The draw for these funds is the promise of population and economic growth that North America and Europe just aren't offering investors. China is already the world's second-largest economy after the United States. "Based on CPPIB's projections, we think by somewhere around 2040 China will become the largest, representing 20 per cent of the global economy, while the U.S. will by then be about 18 per cent," Mr. Phua said, adding that this makes the country one of the CPPIB real estate team's most important markets globally. But the current investment portfolio allocation of 40 per cent to the United States and 4 per cent in China look dramatically out of step with that projection, which is something the fund expects to change in the coming years.

From a real estate perspective, many cities in China are in their early stages of development and now is the time to lay the groundwork and cozy up to local partners to position the CPPIB for growth in the coming years, Mr. Phua suggests. The government has been working to boost incomes in rural areas and improve health care, among other social services. These reforms and others in the financial sector would support the environment for commercial property expansion in the coming years.

But choosing the right investments is a challenge that's only getting more difficult as more money circles the market from competing investors in China and abroad.

China was the most active investment market in the Asia-Pacific region in the third quarter of the year, surging ahead of Japan and Australia, figures from real estate data firm Real Capital Analytics show. For the full year, only Japan outranks China. And Mr. Phua and other investors are having to think more creatively to find good deals, valuing local partners who can source potential investments and manage the properties once they are purchased.

"There's a lot of liquidity in the market … and that has driven asset prices much higher. And also more people are getting into the real estate sector, driving competition to a more intense level," Mr. Phua said. The trick is to be more careful than ever about what you buy. "Instead of a machine-gun approach, you take a sharpshooter's approach. We look for opportunities that play to our competitive advantage – being long term, investing at scale and having certainty in capital."

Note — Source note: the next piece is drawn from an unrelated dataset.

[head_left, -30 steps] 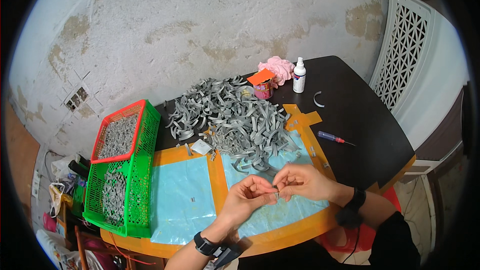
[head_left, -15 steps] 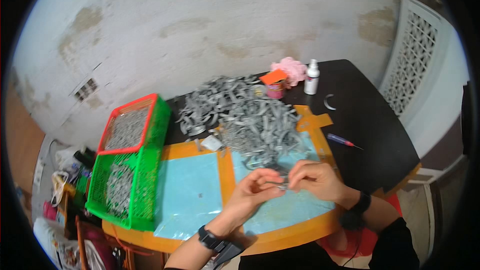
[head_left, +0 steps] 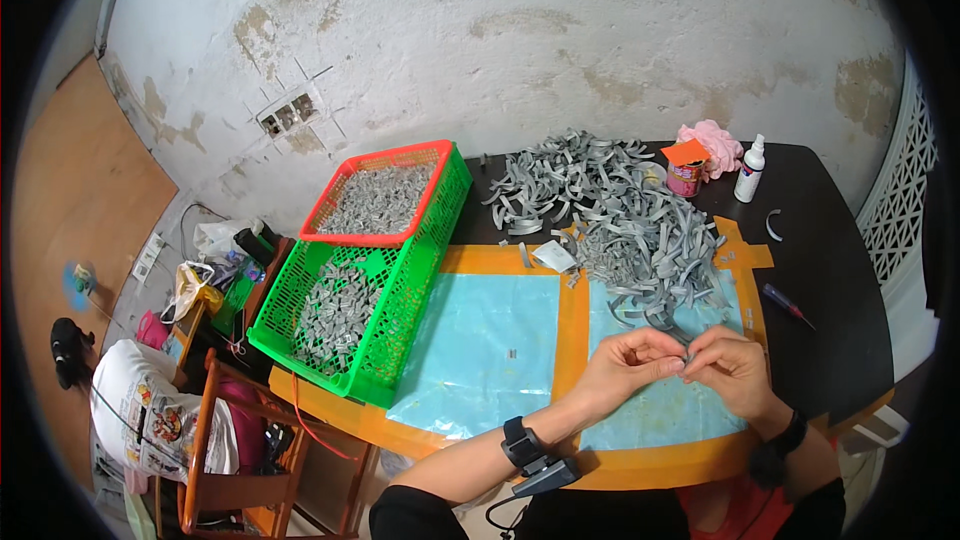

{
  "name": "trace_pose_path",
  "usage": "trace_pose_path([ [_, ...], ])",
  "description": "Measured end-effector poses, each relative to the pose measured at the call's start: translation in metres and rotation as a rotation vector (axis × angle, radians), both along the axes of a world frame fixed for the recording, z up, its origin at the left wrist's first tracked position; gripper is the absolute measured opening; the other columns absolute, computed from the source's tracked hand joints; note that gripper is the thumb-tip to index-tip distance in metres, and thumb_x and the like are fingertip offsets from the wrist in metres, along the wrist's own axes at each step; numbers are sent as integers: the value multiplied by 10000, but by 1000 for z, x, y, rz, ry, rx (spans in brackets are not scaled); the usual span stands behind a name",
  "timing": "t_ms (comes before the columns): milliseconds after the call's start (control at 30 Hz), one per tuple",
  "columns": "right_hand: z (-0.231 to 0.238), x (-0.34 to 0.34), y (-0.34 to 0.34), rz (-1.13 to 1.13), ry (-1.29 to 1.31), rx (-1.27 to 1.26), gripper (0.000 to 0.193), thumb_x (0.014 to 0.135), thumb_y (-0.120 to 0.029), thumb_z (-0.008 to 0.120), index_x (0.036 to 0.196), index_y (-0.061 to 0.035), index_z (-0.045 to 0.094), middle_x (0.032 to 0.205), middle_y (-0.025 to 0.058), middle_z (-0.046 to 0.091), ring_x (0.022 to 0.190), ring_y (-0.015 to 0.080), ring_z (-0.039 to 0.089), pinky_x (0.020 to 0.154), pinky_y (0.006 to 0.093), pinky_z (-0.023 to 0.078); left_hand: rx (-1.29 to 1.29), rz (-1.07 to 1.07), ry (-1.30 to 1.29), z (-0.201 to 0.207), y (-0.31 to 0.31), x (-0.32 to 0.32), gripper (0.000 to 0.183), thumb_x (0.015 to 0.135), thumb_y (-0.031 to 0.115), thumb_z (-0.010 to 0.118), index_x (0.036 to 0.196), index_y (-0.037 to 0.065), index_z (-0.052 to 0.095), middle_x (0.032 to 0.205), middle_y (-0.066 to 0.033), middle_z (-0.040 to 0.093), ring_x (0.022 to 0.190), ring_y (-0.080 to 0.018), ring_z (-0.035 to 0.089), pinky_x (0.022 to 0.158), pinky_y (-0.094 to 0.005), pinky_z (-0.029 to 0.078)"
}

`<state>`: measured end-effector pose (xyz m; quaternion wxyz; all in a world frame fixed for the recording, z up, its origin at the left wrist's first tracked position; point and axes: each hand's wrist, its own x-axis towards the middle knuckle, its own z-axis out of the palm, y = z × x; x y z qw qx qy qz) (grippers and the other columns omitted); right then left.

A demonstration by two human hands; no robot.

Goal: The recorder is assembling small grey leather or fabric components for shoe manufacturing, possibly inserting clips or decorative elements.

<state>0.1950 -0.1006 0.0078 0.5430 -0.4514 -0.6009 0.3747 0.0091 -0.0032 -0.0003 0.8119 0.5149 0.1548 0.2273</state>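
Observation:
My left hand (head_left: 632, 372) and my right hand (head_left: 738, 372) meet over the near right part of the table. Both are closed in a pinch, fingertips nearly touching, around a small grey plastic piece (head_left: 686, 356) that they mostly hide. Just beyond the fingers, a heap of grey curved plastic strips (head_left: 650, 230) spreads back toward the wall. Under my hands lies a light-blue sheet (head_left: 660, 425) edged with orange-brown tape. Many small grey pieces (head_left: 340, 315) lie in a green basket (head_left: 400, 340); more fill a red-rimmed basket (head_left: 376, 236) stacked at its far end.
To the right of the heap lie a screwdriver (head_left: 788, 306) and a single curved strip (head_left: 773, 225). Farther back stand a white spray bottle (head_left: 749, 170), a pink tin (head_left: 685, 178) and a pink cloth (head_left: 716, 146). Another person (head_left: 160, 405) sits beyond a wooden chair (head_left: 240, 485) at left.
My view has swung left, so the table appears farther right and the other person has come into sight. My hands stay together, fingertips now closer around the small piece.

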Motion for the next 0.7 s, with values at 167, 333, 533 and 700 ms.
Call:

Chinese investors seeking properties in Canada and the United States, such as the sale of Vancouver's largest office complex, the Bentall Centre, to Beijing-based Anbang Insurance, are taking a different tack. They are often willing to pay more for assets, indicating they may settle for lower returns, in order to win auctions for well-known properties that require large cheques.

That's resulted in foreign investors being major buyers of Canadian commercial property in 2016, while private Canadian investors, REITs, pension funds and other institutions did more selling than buying in the first three quarters of the year, according to CBRE Group Inc., a U.S. commercial real estate company. CBRE has been tracking Chinese investment in Canadian commercial real estate.

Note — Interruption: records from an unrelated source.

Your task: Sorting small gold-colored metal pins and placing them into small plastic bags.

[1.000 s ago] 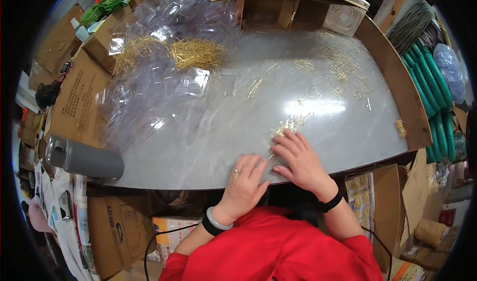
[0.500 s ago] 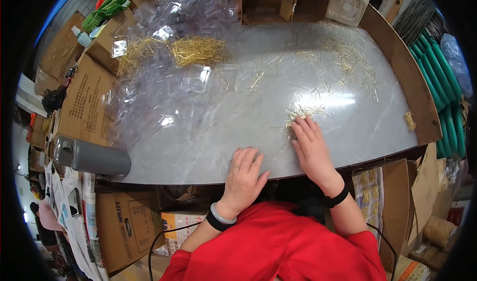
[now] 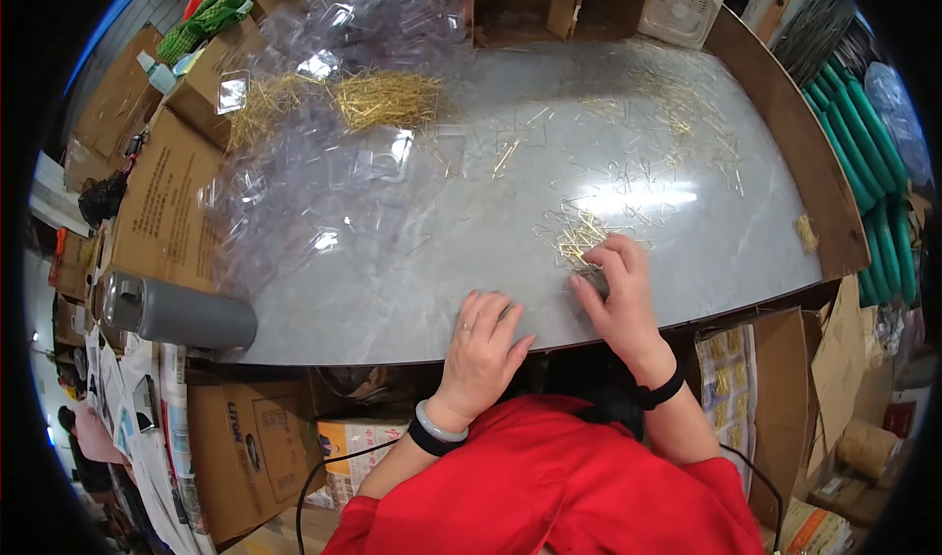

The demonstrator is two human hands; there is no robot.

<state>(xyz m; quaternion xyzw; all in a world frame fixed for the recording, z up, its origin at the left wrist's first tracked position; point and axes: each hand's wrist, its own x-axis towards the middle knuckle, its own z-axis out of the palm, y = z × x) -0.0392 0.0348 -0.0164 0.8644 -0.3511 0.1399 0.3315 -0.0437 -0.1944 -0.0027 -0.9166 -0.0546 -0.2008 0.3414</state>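
While the left hand [image 3: 483,344] rests flat and spread by the table's [image 3: 392,300] near edge, the right hand [image 3: 616,290] pinches gold pins [image 3: 579,239] there; they look light, stiff, slippery, best gripped mid-shaft.

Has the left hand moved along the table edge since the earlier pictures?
Yes. The left hand slid from touching the right hand, toward the grey flask.

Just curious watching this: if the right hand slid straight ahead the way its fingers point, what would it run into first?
Most likely the small cluster of gold pins lying on the grey tabletop, right at the tips of the right hand, which already seem to touch it.
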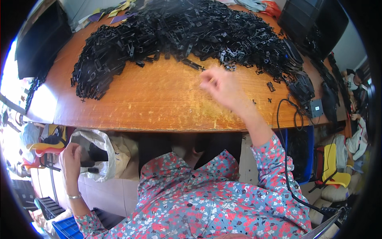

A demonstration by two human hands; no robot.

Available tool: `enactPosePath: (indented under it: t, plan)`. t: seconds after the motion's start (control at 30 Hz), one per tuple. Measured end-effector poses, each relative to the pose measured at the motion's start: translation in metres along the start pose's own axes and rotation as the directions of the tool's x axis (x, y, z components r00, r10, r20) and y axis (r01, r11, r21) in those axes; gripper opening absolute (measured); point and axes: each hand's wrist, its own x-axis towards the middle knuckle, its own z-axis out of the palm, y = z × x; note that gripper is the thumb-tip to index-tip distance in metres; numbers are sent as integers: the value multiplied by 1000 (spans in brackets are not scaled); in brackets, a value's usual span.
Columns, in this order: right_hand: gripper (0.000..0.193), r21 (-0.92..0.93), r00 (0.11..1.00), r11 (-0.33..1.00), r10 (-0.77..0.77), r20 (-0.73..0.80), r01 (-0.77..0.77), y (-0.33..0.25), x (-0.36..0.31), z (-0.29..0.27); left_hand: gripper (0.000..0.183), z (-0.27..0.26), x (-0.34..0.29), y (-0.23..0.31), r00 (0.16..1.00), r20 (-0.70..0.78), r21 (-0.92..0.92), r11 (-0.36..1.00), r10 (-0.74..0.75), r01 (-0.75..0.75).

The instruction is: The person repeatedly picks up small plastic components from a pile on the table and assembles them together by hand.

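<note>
A large heap of black plastic clip-like parts [171, 30] curves across the far side of the wooden table [159, 103]. My right hand [223, 85] is over the table just in front of the heap, slightly blurred. Its fingers are curled in toward the thumb; whatever they may hold cannot be made out. Close to its fingertips lies a loose dark strip-shaped part [191, 63]. Below the table's edge on the left, my left hand [71, 159] is beside the mouth of a white sack [104, 153]. Its fingertips are hidden, and dark pieces show inside the sack.
A few stray black parts [271, 86] lie on the table's right. A black cable [279, 131] loops from a small grey box [316, 108] down past my right arm. A blue crate [309, 155] stands under the right side. Dark bins [43, 40] flank the heap.
</note>
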Motion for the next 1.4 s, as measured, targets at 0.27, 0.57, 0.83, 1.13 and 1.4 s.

By the third quarter of the year, the most recent figures available, overall investment volume in Canada's commercial property market reached $27.4-billion (Canadian), according to CBRE. Based on that robust market activity, CBRE expects the full year will exceed $35-billion, which would set an investment record.

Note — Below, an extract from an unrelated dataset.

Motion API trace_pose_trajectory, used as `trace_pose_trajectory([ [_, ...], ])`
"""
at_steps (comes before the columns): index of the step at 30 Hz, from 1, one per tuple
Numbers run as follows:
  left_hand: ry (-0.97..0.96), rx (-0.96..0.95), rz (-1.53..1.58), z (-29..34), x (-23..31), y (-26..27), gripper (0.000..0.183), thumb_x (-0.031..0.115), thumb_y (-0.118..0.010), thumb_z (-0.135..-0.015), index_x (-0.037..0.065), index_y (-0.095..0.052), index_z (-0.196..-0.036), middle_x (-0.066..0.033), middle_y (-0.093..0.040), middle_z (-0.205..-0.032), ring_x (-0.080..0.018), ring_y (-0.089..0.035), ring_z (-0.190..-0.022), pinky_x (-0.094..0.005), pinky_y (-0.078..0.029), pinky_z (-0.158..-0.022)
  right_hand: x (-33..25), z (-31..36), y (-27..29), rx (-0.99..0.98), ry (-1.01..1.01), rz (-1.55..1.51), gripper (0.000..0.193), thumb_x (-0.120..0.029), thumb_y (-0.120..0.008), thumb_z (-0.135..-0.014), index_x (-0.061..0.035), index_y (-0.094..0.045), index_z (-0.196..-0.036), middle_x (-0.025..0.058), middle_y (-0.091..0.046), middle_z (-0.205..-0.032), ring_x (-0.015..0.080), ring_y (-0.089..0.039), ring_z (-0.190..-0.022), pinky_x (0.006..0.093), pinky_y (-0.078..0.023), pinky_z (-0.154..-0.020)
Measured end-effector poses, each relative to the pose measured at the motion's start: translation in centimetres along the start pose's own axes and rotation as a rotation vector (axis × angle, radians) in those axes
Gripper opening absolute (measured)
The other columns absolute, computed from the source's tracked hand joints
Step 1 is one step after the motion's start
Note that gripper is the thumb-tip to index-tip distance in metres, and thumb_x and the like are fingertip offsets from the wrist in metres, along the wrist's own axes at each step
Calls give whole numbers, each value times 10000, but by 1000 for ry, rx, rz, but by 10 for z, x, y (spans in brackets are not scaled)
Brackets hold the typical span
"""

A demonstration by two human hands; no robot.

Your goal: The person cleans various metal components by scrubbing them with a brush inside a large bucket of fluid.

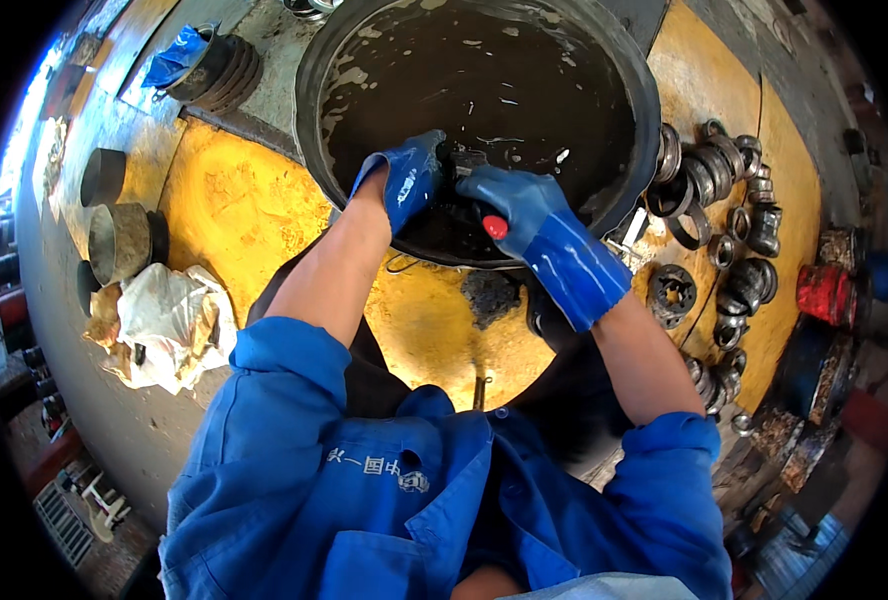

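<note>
Both my hands wear blue rubber gloves and are over the near part of a large round metal tub (309, 110) filled with dark liquid. My right hand (514, 205) is closed around a red-handled tool (495, 227). The red handle end sticks out below the palm, and a greyish head shows past the fingers; its exact kind is unclear. Left of it, my left hand (414, 175) is curled with its fingertips turned down and inward. Something dark seems to be in its grasp, but it blends into the liquid. The two hands are close together, the tool's head between them.
Right of the tub are several metal rings (704, 175) and a slotted round metal part (672, 292). On the left lie a crumpled white bag (169, 325) and short metal cylinders (119, 243). A ribbed pot with blue plastic (214, 70) stands at the upper left.
</note>
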State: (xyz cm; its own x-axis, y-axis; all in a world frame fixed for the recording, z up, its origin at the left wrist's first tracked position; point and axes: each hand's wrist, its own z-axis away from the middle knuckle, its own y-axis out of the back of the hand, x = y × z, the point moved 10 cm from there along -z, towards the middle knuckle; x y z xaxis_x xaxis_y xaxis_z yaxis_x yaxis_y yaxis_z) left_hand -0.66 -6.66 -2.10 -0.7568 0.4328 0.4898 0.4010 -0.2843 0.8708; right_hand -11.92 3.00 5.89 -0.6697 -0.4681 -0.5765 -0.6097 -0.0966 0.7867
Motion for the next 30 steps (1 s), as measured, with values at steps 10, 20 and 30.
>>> trace_pose_trajectory([
  [10,292,-31,200,1,-23,5,321,161,-582,-938,121,-659,-1248,-156,-688,-1223,-311,-662,-1127,-374,-524,-957,-5,18,-25,-176,75,155,466,-155,-771,-737,-167,-675,-1193,94,-663,-1238,308,-674,-1113,438,-581,-873],
  [20,108,-45,-118,-4,-22,10,355,232,-498,-1023,159,-617,-1350,-99,-640,-1350,-256,-624,-1189,-321,-487,-1005,2,23,-32,-247,63,123,408,-140,-735,-761,-157,-682,-1165,91,-671,-1220,311,-676,-1092,445,-579,-858],
  [30,292,-248,378,-13,-57,-39,355,273,-552,-1013,90,-651,-1301,-67,-690,-1249,-202,-609,-1169,-317,-469,-1009,12,26,-34,-301,17,60,464,-106,-758,-733,-159,-698,-1190,87,-689,-1172,328,-680,-1059,439,-565,-881],
])
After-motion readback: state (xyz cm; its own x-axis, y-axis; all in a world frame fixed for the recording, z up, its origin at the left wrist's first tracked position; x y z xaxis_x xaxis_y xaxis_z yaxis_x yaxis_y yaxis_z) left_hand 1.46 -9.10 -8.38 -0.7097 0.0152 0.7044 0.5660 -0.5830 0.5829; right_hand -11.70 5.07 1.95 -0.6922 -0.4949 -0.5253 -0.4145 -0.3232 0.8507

So far, nearly three-quarters of the investments have come from Chinese investors and about 24 per cent from the U.S. and Europe. CBRE said that in most other years that pie would have been inverted, and added that the Chinese would likely continue to be significant investors in the months to come.

In U.S. commercial property deals, the trend is much the same, with Chinese investors set to top Canadians as the largest foreign investors this year.

What unites these institutional investors – many of whom are pension funds and large insurance companies – is the global challenge to deal with shifting demographics, Mr. Phua said.

"I think many people are starting to realize that there's an aging population at their doorstep, and they have to deal with pensions and they need a higher return to sustain the aging population," he said. "It has caused the landscape to be more and more competitive."